Above are discussed, also is only a matter of several big stand-alone database storage engines, and modern database puts forward higher demands on the storage engine, scalable, highly available has become standard, and now want to consider is how to give your storage engine combined with the ability of distributed, which involve the consistency to ensure high availability, automatic extension, A number of more complex issues, such as distributed transactions, are well beyond the scope of this article and need to be addressed in another chapter.

Finally, the x-DB distributed database developed by Ali is introduced. The storage Engine of the database uses x-Engine developed by ali. X-engine uses a hierarchical storage architecture for data, as the goal is to provide high concurrent transaction capability and low cost for massive data storage.

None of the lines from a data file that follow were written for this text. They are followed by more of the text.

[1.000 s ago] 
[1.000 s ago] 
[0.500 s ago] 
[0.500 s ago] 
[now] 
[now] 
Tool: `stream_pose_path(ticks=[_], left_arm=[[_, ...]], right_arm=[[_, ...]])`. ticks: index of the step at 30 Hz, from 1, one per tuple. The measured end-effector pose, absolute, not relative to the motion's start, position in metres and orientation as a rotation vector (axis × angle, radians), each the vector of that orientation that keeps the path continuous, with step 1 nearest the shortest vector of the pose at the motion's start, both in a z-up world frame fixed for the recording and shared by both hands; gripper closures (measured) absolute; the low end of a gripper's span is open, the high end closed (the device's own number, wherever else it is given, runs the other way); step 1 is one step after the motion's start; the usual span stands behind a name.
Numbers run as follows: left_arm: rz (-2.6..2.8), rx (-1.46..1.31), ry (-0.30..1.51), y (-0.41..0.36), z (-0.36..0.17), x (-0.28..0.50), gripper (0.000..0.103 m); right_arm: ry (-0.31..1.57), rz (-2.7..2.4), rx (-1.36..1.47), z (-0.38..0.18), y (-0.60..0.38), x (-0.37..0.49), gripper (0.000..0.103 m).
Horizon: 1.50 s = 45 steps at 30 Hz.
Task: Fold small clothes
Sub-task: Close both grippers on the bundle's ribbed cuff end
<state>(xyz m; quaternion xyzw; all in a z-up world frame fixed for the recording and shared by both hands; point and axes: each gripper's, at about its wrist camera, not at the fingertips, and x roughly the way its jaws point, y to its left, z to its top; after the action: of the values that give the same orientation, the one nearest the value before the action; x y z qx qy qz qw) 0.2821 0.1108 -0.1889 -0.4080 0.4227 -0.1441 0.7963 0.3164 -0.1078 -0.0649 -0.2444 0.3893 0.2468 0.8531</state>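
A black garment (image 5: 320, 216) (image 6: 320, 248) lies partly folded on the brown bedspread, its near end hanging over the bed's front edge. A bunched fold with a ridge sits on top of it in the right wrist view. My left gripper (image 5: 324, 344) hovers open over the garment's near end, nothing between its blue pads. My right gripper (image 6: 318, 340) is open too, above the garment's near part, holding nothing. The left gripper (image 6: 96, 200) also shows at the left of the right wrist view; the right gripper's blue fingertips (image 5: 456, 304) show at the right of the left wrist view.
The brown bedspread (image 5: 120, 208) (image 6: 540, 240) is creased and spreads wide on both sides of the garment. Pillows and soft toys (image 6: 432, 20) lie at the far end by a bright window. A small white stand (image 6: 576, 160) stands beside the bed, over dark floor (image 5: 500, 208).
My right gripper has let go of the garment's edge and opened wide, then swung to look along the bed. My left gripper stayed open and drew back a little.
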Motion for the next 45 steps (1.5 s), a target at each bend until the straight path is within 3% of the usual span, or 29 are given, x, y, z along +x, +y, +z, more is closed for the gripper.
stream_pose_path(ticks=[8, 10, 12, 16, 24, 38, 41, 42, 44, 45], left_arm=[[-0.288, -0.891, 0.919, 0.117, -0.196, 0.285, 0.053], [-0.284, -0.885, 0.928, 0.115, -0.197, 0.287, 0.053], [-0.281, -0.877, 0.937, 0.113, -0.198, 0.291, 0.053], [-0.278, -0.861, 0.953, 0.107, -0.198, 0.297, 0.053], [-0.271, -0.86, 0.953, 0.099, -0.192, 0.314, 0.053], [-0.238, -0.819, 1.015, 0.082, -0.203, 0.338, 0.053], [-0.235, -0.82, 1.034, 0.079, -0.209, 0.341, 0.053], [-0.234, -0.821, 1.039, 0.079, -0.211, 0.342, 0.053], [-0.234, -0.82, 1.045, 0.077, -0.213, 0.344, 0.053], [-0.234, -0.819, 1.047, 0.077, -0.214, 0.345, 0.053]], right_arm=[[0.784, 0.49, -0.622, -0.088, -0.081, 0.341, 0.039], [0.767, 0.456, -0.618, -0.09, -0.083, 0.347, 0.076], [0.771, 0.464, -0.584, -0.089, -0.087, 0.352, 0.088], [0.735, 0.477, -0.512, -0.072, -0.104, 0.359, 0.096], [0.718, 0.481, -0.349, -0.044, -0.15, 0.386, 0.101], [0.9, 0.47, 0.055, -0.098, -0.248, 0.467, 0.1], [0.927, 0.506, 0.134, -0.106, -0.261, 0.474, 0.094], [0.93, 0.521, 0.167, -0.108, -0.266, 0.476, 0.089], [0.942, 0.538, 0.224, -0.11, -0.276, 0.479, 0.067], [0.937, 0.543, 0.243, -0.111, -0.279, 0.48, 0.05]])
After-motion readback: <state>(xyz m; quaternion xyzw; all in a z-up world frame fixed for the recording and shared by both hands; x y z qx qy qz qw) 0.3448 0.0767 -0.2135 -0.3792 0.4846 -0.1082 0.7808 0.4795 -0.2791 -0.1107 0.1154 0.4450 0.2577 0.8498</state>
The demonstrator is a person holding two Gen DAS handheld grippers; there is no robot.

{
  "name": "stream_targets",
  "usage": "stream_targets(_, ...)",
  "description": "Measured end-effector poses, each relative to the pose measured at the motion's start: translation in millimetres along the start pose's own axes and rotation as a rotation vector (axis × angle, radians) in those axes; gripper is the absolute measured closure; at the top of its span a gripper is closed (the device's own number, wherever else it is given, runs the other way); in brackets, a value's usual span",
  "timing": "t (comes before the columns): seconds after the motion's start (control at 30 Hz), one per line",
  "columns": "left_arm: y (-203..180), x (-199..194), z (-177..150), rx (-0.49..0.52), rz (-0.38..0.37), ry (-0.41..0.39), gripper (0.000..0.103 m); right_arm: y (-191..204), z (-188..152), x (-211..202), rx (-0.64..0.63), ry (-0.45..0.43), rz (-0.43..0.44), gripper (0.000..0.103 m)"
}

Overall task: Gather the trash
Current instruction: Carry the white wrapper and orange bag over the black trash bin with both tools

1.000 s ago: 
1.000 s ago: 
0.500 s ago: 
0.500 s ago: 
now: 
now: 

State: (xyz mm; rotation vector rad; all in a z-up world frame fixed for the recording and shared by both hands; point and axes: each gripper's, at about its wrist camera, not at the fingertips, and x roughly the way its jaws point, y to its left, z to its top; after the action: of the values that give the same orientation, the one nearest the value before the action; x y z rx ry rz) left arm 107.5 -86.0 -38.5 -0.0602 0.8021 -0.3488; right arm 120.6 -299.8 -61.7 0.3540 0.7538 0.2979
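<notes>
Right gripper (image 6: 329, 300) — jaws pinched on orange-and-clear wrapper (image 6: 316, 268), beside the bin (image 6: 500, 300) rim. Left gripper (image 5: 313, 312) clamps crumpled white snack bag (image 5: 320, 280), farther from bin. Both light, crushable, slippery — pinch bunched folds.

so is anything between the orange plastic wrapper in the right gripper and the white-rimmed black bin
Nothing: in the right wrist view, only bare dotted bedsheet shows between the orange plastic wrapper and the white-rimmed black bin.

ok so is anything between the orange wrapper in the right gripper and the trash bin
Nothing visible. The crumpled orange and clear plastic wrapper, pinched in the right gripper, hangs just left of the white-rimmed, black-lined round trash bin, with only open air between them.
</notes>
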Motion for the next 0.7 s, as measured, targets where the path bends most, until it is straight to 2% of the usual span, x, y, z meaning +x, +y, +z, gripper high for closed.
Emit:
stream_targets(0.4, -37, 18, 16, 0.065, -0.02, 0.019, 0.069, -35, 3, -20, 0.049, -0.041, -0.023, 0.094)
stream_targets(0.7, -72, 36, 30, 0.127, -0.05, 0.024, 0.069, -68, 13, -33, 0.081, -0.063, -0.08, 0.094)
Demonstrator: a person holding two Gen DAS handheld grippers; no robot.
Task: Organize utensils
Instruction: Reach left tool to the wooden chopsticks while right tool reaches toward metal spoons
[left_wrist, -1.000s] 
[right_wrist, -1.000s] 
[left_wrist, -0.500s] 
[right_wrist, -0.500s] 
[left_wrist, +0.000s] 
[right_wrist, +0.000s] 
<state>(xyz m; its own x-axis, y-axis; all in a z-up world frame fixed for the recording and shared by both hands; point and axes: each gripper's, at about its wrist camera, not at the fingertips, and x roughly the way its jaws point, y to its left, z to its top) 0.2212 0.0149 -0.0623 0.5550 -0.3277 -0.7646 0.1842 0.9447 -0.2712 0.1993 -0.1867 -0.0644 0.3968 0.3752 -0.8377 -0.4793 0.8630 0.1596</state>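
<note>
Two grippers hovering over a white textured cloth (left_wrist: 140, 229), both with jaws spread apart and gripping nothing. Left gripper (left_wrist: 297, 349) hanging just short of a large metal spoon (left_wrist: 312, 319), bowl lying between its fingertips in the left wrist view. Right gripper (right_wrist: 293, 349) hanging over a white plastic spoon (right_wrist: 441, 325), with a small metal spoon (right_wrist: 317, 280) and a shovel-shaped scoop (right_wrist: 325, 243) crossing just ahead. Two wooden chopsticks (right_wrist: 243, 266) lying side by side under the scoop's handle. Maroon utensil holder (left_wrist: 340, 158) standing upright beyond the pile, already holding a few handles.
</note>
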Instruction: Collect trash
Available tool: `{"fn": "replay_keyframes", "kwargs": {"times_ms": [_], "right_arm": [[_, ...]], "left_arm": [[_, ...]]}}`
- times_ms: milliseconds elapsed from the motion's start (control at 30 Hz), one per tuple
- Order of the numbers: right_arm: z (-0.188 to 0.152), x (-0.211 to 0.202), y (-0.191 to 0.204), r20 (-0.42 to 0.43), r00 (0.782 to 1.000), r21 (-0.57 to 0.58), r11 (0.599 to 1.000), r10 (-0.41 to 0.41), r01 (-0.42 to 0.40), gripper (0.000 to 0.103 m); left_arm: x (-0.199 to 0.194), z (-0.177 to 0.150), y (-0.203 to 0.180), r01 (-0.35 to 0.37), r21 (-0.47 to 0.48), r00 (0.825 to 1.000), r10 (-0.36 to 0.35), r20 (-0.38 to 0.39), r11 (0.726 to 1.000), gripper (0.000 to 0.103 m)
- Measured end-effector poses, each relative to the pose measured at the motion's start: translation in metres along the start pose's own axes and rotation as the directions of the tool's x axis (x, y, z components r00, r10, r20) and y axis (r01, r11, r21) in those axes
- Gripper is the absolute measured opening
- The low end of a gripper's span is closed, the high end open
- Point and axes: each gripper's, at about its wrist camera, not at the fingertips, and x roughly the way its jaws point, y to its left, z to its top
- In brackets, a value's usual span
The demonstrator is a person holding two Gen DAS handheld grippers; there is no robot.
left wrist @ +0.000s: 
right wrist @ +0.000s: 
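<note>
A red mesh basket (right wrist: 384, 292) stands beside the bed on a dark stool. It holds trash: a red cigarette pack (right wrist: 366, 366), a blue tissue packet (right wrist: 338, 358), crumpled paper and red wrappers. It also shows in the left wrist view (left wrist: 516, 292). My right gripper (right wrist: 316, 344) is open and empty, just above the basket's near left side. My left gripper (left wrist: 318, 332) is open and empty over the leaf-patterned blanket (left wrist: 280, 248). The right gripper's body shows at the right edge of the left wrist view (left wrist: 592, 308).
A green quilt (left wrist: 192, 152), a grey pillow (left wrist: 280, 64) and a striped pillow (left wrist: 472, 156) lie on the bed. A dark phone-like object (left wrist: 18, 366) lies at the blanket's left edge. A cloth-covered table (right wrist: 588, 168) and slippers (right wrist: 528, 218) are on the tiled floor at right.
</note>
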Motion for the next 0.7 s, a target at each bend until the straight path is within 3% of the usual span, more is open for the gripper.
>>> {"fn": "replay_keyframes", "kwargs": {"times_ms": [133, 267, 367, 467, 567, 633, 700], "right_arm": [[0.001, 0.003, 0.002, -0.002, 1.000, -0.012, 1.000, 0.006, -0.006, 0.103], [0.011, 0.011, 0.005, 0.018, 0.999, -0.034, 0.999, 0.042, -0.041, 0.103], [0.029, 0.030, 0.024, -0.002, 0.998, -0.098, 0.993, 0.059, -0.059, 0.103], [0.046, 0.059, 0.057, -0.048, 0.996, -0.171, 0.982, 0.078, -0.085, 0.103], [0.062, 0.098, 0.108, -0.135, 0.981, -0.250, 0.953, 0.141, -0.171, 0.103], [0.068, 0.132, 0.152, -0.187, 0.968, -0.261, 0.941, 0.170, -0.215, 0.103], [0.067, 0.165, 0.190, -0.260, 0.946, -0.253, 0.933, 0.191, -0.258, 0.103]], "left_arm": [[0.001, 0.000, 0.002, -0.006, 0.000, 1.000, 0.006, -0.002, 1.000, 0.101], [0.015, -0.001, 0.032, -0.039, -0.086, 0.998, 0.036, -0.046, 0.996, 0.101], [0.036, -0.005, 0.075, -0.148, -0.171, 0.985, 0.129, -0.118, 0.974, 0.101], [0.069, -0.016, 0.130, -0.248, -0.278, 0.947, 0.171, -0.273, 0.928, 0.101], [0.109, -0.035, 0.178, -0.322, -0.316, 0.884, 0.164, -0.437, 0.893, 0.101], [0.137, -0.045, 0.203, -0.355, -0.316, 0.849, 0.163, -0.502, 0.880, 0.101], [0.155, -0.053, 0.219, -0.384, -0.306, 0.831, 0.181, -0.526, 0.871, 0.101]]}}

We divide the data into multiple layers according to different data access frequency (hot and cold), design the corresponding storage structure according to the data access characteristics of each layer, and write appropriate storage devices. X-engine uses LSM-Tree as an architectural foundation for tiered storage and has been redesigned on top of it.

To put it simply, hot data layer and data update use memory storage and utilize the technology of massive in-memory database (lock-free index structure/ Append only) to improve the performance of transaction processing. We design a set of transaction pipelined processing mechanism to parallel several stages of transaction processing. Greatly improved throughput. Cold (warm) data with low access frequency is phased out or merged into persistent storage hierarchies, combined with the current rich storage device hierarchies (NVM/SSD/HDD) for storage.

We have more influence on the performance of the compaction process done a lot of optimization, data storage is mainly split granularity, using the data update the characteristics of the hot spots are concentrated, as far as possible in the process of merging reuse data, the fine control of the shape of the LSM, reduce I/O and computation cost, and at the same time, greatly reduce the space amplification in the merging process. Fine-grained access control and caching mechanisms are used to optimize read performance. Optimization, of course, is endless, and thanks to the rich application scenarios, we have gained a lot of engineering experience.

X-engine is now more than just a stand-alone database storage Engine. Combined with our X-PaxOS (Distributed Strong Consistent High Availability Framework), GMS(Distributed Management Services), and X-TRX (Distributed Transaction Processing Framework), it has evolved into a distributed database storage system.